Your objective | Give a verbatim copy of the lines below, minus the pictures.

Data provided |
____________
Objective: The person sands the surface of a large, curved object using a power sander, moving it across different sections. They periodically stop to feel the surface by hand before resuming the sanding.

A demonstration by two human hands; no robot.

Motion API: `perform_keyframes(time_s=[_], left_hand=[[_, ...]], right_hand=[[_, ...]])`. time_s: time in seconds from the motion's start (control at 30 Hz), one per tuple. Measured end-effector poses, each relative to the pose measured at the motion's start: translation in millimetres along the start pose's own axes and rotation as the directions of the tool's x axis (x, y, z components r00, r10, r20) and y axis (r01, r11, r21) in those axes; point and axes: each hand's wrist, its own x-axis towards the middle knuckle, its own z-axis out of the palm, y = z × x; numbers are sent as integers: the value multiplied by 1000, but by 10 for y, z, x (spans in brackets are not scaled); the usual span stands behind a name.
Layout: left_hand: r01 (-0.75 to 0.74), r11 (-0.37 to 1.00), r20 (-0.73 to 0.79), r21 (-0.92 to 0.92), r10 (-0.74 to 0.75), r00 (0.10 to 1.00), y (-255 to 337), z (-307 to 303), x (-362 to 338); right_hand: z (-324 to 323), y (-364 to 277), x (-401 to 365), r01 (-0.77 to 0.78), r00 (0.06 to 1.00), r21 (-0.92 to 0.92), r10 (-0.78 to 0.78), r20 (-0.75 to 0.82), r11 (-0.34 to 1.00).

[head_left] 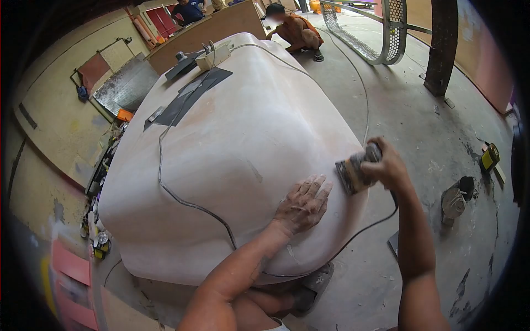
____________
Written answer |
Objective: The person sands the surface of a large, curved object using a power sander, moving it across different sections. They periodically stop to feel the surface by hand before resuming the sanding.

A demonstration by two human hands; no robot.

Motion API: `perform_keyframes(time_s=[_], left_hand=[[_, ...]], right_hand=[[_, ...]])`. time_s: time in seconds from the motion's start (control at 30 Hz), one per tuple. Measured end-effector poses, each relative to the pose measured at the motion's start: translation in millimetres along the start pose's own axes and rotation as the directions of the tool's x axis (x, y, z components r00, r10, r20) and y axis (r01, r11, r21) in those axes; point and axes: each hand's wrist, its own x-axis towards the middle knuckle, its own z-axis out of the palm, y = z × x; numbers are sent as integers: the value multiplied by 1000, but by 10 for y, z, x (spans in brackets are not scaled); the usual span stands behind a name.
Layout: left_hand: r01 (-0.75 to 0.74), r11 (-0.37 to 1.00), r20 (-0.73 to 0.79), r21 (-0.92 to 0.92), r10 (-0.74 to 0.75), r00 (0.10 to 1.00), y (-255 to 337), z (-307 to 303), x (-362 to 338); right_hand: z (-324 to 323), y (-364 to 277), x (-401 to 365), r01 (-0.77 to 0.78), r00 (0.06 to 1.00), r21 (-0.92 to 0.92), r10 (-0.78 to 0.78), r20 (-0.75 to 0.82), r11 (-0.34 to 1.00).

[head_left] 

What appears above is the full answer.